Painting by John Singleton Copley

The Battle of Camperdown is a 1799 history painting by the American-born painter John Singleton Copley. It depicts the conclusion to the Battle of Camperdown on 11 October 1797, which was fought in the North Sea between fleets of the Royal Navy and the Batavian Navy during the War of the First Coalition. A decisive British victory, Copley's painting shows British Admiral Adam Duncan accepting the surrender of the Batavian Admiral Jan Willem de Winter. Its full title is The Surrender of the Dutch Admiral de Winter to Admiral Duncan at the Battle of Camperdown.

Duncan was hailed as a national hero after Camperdown, and Copley produced the work without being commissioned.
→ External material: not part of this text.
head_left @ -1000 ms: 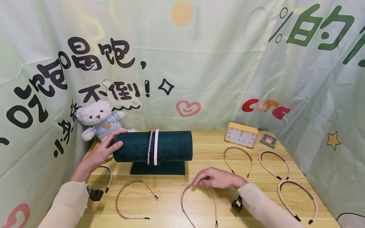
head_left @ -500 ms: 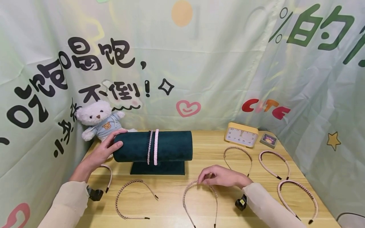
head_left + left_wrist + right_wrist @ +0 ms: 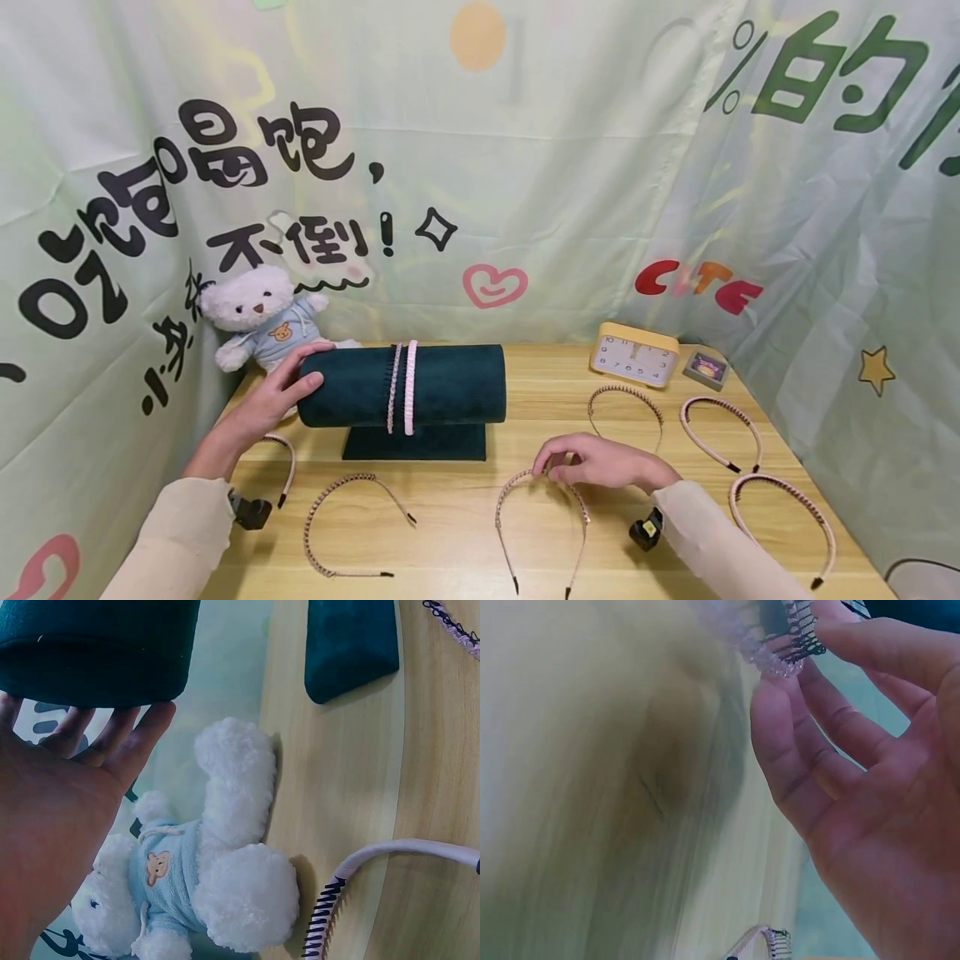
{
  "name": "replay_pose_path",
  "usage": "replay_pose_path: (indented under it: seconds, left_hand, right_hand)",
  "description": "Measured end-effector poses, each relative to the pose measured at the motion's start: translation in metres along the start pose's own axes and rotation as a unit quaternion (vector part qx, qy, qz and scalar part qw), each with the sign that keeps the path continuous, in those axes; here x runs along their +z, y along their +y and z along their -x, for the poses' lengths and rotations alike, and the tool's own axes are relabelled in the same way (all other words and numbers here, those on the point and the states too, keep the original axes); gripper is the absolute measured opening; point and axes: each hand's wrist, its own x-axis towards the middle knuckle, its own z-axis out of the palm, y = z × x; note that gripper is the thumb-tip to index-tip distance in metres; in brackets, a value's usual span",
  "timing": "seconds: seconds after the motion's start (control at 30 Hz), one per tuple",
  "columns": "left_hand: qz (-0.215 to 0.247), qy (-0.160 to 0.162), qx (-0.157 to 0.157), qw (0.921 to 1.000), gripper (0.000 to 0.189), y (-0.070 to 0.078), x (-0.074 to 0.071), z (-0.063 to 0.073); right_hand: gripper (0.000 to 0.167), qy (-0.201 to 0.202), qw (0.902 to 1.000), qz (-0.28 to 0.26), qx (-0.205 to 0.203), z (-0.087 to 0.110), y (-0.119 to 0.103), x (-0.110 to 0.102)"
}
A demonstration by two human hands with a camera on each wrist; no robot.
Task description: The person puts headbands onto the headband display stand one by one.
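My left hand (image 3: pixel 273 392) holds the left end of a dark green velvet headband stand (image 3: pixel 457 383), its thumb on the front and fingers at the far side. Around the roll sit a beaded headband (image 3: pixel 393 392) and a pale pink braided headband (image 3: pixel 409 392). To the right and nearer, my right hand (image 3: pixel 600 462) pinches a thin beaded pink headband (image 3: pixel 504 508) at its top, its two black-tipped ends pointing toward me. Up close in the right wrist view, thumb and fingertips grip the headband's beaded edge (image 3: pixel 784 666), where dark comb teeth show.
More headbands lie on the wooden table: one front left (image 3: pixel 306 521), one (image 3: pixel 288 471) beside my left forearm, and several at right, including a padded one (image 3: pixel 821 521). A white teddy bear (image 3: pixel 255 304) sits behind my left hand. A yellow clock (image 3: pixel 637 354) and small framed item (image 3: pixel 707 368) stand back right.
My right hand has moved a little to the right, carrying the pinched headband with it; its ends have swung into fuller view. The left hand and the stand have stayed put.
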Motion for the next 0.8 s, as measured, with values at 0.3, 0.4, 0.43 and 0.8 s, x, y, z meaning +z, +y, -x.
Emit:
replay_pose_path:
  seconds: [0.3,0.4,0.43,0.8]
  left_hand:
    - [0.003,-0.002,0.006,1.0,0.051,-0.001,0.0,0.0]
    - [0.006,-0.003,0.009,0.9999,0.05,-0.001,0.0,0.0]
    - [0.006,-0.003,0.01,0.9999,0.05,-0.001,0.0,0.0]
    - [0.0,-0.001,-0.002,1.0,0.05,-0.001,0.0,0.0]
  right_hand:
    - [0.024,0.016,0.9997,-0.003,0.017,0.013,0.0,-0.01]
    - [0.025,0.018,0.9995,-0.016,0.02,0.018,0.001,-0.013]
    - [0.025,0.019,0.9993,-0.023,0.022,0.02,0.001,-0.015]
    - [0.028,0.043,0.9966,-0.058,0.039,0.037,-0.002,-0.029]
Although he hoped to interest John Boydell, an alderman of the City of London, in the work, Copley's relationship with him had been damaged by disputes over his 1791 painting The Defeat of the Floating Batteries at Gibraltar, September 1782 and no agreement was reached. While working on the larger painting, Copley also painted portrait of Duncan which was exhibited at the Royal Academy in 1798.
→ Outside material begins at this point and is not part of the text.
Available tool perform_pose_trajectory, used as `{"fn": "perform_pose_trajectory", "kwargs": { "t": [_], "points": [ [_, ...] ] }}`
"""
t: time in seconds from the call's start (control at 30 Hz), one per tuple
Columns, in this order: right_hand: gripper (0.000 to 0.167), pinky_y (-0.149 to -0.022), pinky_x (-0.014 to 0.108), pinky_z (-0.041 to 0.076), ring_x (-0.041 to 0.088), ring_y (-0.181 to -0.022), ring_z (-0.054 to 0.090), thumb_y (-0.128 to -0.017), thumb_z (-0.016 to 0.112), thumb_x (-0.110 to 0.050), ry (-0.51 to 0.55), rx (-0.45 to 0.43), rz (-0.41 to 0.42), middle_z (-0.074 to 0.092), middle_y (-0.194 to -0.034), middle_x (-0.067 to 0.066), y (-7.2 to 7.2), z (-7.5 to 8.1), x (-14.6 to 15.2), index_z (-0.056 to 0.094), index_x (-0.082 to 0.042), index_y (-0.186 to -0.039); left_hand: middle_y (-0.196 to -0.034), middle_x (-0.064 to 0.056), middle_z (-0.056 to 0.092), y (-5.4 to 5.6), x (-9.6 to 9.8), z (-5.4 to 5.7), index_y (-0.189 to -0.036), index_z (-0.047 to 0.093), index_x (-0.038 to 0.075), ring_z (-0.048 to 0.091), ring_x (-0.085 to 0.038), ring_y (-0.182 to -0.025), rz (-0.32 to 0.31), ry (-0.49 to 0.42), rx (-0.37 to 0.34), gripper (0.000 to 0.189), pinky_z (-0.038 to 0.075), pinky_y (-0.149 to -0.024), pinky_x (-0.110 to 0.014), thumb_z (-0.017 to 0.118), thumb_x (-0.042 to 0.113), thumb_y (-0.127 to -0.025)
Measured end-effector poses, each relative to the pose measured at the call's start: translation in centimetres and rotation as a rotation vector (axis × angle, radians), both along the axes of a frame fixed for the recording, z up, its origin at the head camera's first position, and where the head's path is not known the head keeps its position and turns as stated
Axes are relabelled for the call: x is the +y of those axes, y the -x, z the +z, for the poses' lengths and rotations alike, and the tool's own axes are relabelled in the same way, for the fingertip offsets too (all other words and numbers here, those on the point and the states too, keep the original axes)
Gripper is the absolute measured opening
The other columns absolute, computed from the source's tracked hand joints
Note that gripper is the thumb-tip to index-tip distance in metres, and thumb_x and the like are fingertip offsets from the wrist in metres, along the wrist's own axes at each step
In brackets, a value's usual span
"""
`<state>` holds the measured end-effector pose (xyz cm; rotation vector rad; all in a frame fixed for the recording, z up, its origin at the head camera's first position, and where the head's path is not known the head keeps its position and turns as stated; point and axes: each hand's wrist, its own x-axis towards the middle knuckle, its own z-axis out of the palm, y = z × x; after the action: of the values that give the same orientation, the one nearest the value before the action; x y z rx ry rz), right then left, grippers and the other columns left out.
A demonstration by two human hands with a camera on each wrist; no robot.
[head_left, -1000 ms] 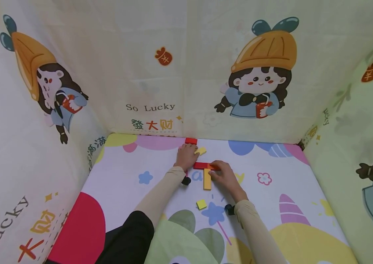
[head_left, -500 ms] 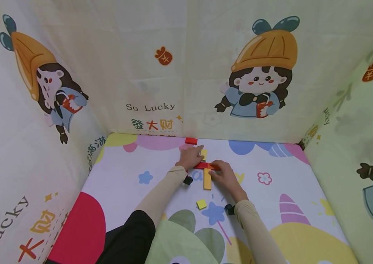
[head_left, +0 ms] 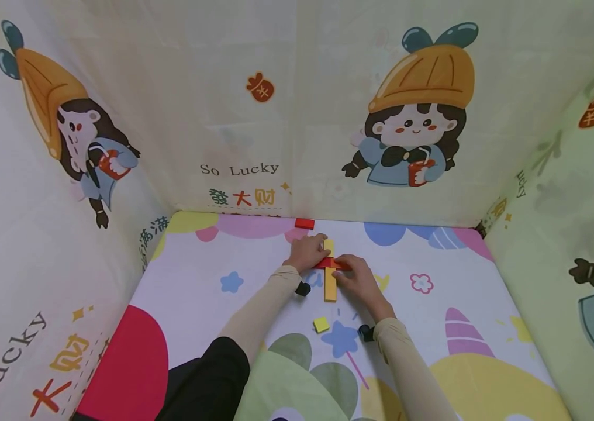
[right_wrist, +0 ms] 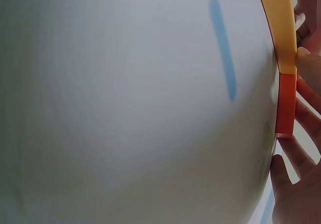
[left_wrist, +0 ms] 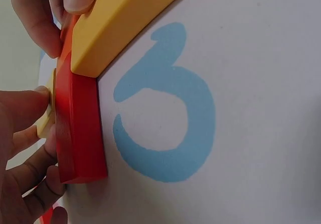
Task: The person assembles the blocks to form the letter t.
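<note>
My left hand pinches a yellow block at the far side of a red block. In the left wrist view, the yellow block is mostly hidden, and the other left fingers lie along the red block. My right hand holds an orange-red block in line with the red one, its thumb at the end of a long amber block. That amber block runs toward me from where the red and orange-red blocks meet, forming a cross with the others.
A small yellow-green block lies nearer me, below the amber block. Another red block sits at the back edge by the fabric wall. Printed fabric walls enclose the patterned tabletop at the back and both sides.
The left hand has shifted right with the yellow block, turning it from slanted to upright in view, in line with the amber block. The right hand stays almost still.
</note>
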<state>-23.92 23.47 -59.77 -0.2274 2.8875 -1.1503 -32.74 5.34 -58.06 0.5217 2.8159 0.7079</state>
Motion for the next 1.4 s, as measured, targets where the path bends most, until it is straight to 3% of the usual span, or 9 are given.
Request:
{"fn": "perform_pose_trajectory", "kwargs": {
  "t": [0.37,0.53,0.67,0.83,1.07,1.23,1.4],
  "points": [
    [0.045,-0.124,0.058,0.035,0.036,-0.141,0.049,-0.095,0.077,-0.027,0.000,0.034,0.010,0.063,-0.143,0.013,-0.2,0.0,0.0,0.066,-0.009,-0.134,-0.082,0.005,0.066,-0.6,-0.4,0.5,-0.151,0.054,0.023,0.060,-0.012,-0.080,-0.040,-0.016,0.009,0.052,0.041,-0.100,-0.045,0.064,0.040,-0.103],
    [0.045,-0.124,0.058,0.034,0.036,-0.141,0.049,-0.094,0.078,-0.025,0.016,0.030,0.013,0.063,-0.143,0.013,-0.2,0.1,-0.1,0.066,-0.008,-0.134,-0.107,0.003,0.072,-0.7,-1.3,0.3,-0.153,0.053,0.023,0.062,-0.015,-0.100,-0.078,-0.073,-0.013,0.049,0.044,-0.104,-0.047,0.058,0.033,-0.106],
    [0.045,-0.124,0.058,0.035,0.036,-0.141,0.049,-0.095,0.078,-0.024,0.010,0.020,0.016,0.063,-0.143,0.013,-0.1,0.1,-0.2,0.065,-0.009,-0.135,-0.125,0.001,0.069,-1.2,-2.4,0.0,-0.151,0.054,0.023,0.058,-0.018,-0.116,-0.102,-0.130,-0.031,0.048,0.043,-0.110,-0.050,0.061,0.031,-0.105],
    [0.047,-0.123,0.058,0.035,0.037,-0.140,0.050,-0.095,0.077,-0.024,-0.016,0.013,0.004,0.063,-0.144,0.013,-0.2,0.2,-0.2,0.063,-0.009,-0.137,-0.130,0.000,0.065,-1.9,-3.3,-0.5,-0.153,0.052,0.024,0.053,-0.019,-0.122,-0.152,-0.110,0.008,0.052,0.043,-0.110,-0.052,0.065,0.034,-0.103],
    [0.054,-0.122,0.058,0.037,0.035,-0.144,0.046,-0.098,0.073,-0.026,0.005,-0.043,-0.066,0.056,-0.152,0.011,-0.5,0.1,-0.2,0.055,-0.016,-0.148,-0.149,-0.001,0.059,-2.9,-3.8,-0.8,-0.156,0.049,0.026,0.050,-0.021,-0.132,-0.177,-0.054,0.041,0.058,0.042,-0.110,-0.051,0.066,0.040,-0.102],
    [0.047,-0.122,0.056,0.039,0.035,-0.145,0.048,-0.104,0.065,-0.024,-0.013,-0.013,-0.086,0.057,-0.152,0.011,-0.1,0.1,0.0,0.054,-0.016,-0.149,-0.151,0.001,0.059,-3.2,-3.8,-1.2,-0.156,0.049,0.026,0.050,-0.019,-0.131,-0.158,0.001,0.081,0.056,0.043,-0.108,-0.046,0.062,0.043,-0.104],
    [0.045,-0.124,0.056,0.035,0.036,-0.146,0.047,-0.105,0.061,-0.018,-0.010,0.012,-0.061,0.059,-0.150,0.013,0.6,0.1,0.2,0.054,-0.011,-0.150,-0.149,0.000,0.061,-3.4,-3.6,-0.9,-0.153,0.054,0.025,0.052,-0.021,-0.130,-0.109,-0.036,0.066,0.048,0.044,-0.109,-0.048,0.058,0.039,-0.107]
  ]
}}
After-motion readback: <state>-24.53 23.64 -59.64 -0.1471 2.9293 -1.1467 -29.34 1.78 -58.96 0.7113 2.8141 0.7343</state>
Copley exhibited the completed painting at Albemarle Street, London around eighteen months after the battle of Camperdown. While it received respectful reviews and was viewed by George III and Charlotte of Mecklenburg-Strelitz, it failed to enjoy the same public success as his earlier paintings. This may partly be to his choosing to depict Duncan over Admiral Horatio Nelson, whose victory at the Battle of the Nile rapidly led him to eclipse Duncan's popularity.
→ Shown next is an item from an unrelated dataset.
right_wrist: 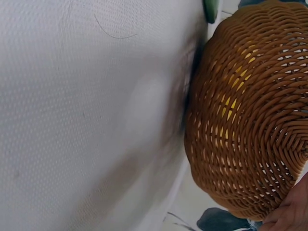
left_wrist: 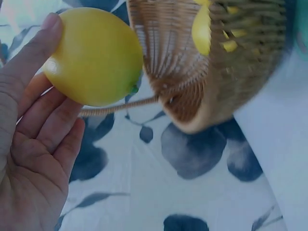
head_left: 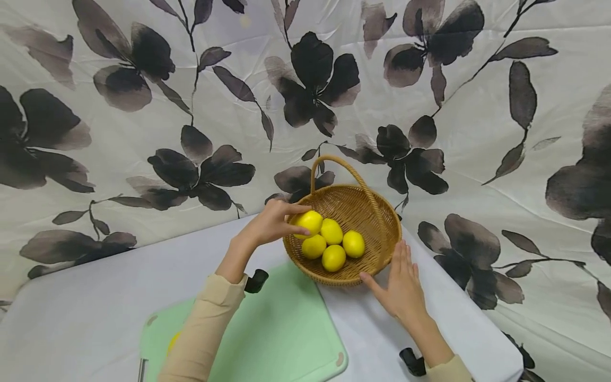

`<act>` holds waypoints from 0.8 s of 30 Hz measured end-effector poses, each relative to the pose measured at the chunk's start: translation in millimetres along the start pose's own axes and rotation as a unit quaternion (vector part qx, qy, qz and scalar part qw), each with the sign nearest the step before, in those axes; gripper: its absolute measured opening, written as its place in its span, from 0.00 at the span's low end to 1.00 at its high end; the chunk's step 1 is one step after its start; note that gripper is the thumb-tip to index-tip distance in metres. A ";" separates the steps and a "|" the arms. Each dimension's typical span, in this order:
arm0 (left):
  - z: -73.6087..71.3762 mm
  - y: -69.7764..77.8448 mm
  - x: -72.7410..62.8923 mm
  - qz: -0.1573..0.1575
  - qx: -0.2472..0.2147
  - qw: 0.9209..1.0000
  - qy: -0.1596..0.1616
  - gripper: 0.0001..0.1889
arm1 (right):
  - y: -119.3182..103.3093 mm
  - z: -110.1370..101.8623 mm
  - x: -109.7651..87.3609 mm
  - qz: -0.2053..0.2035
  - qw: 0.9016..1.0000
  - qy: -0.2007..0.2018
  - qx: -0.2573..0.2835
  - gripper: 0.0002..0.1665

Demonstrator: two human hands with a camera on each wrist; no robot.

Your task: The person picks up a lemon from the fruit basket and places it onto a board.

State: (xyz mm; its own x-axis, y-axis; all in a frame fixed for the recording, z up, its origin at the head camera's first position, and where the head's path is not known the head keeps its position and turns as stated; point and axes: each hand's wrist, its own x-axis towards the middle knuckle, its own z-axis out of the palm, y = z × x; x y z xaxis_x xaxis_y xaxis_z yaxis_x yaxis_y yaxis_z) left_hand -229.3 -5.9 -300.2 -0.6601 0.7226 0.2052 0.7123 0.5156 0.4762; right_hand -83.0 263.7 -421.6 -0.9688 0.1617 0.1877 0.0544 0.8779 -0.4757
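- Lying nearest, a pale green rectangular cutting board (head_left: 281, 318) rests on the white-covered table (head_left: 86, 318); a yellow item (head_left: 173, 341) on it is mostly hidden by the left sleeve (head_left: 195, 329), identity undetermined.
- Right hand (head_left: 403, 289): fingers straight and together, thumb spread apart, set against the near right side of the round, brown wicker basket (head_left: 334, 204). Advised: firm, even contact, so the basket neither slides nor tips.
- Left hand (head_left: 272, 222): thumb and fingers clamped on one smooth yellow lemon (head_left: 309, 220) at the basket's left side; height above the rim cannot be judged. Advised: a light, secure pinch and no quick swing, as smooth fruit may slip.
- Contents: four other yellow lemons (head_left: 354, 244) sit grouped inside, left to middle. Slow handling should avoid jostling them.
- Arched wicker handle (head_left: 367, 191): spans the opening; the held lemon is best kept left of it.
- Background: white cloth (head_left: 248, 180) printed with grey-black flowers.
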 end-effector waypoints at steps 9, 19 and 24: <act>-15.6 -12.9 -44.4 -0.010 0.008 1.000 0.013 0.28 | 1.3 -2.1 1.8 -0.005 1.000 -0.003 0.002 0.68; -10.7 -32.5 -101.5 -0.062 0.012 0.998 0.025 0.29 | 1.9 -0.9 2.5 0.000 1.000 -0.012 0.011 0.69; 0.5 -40.6 -128.9 -0.093 0.010 0.995 0.027 0.28 | 2.1 -2.0 1.6 -0.001 1.000 -0.013 0.011 0.68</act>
State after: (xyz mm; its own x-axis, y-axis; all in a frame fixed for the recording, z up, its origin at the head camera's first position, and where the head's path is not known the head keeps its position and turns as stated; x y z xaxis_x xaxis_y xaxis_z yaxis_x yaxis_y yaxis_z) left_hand -173.0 -119.8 -346.4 -0.7918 0.5892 0.1609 0.5818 0.6474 0.4924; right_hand -84.0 266.6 -420.6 -0.9751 0.1469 0.1660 0.0466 0.8680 -0.4943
The painting is now in the Scottish National Gallery in Edinburgh. A similar depiction of the battle of Camperdown by Daniel Orme, exhibited two years before Copley's painting, is now in the National Maritime Museum in Greenwich, London.

==Bibliography==
- Kamensky, Jane. A Revolution in Color: The World of John Singleton Copley. W. W. Norton & Company, 2016.
- Prown, Jules David. John Singleton Copley: In England, 1774–1815. National Gallery of Art, Washington, 1966.
- Tracy, Nicholas. Britannia’s Palette: The Arts of Naval Victory. McGill-Queen's Press, 2007.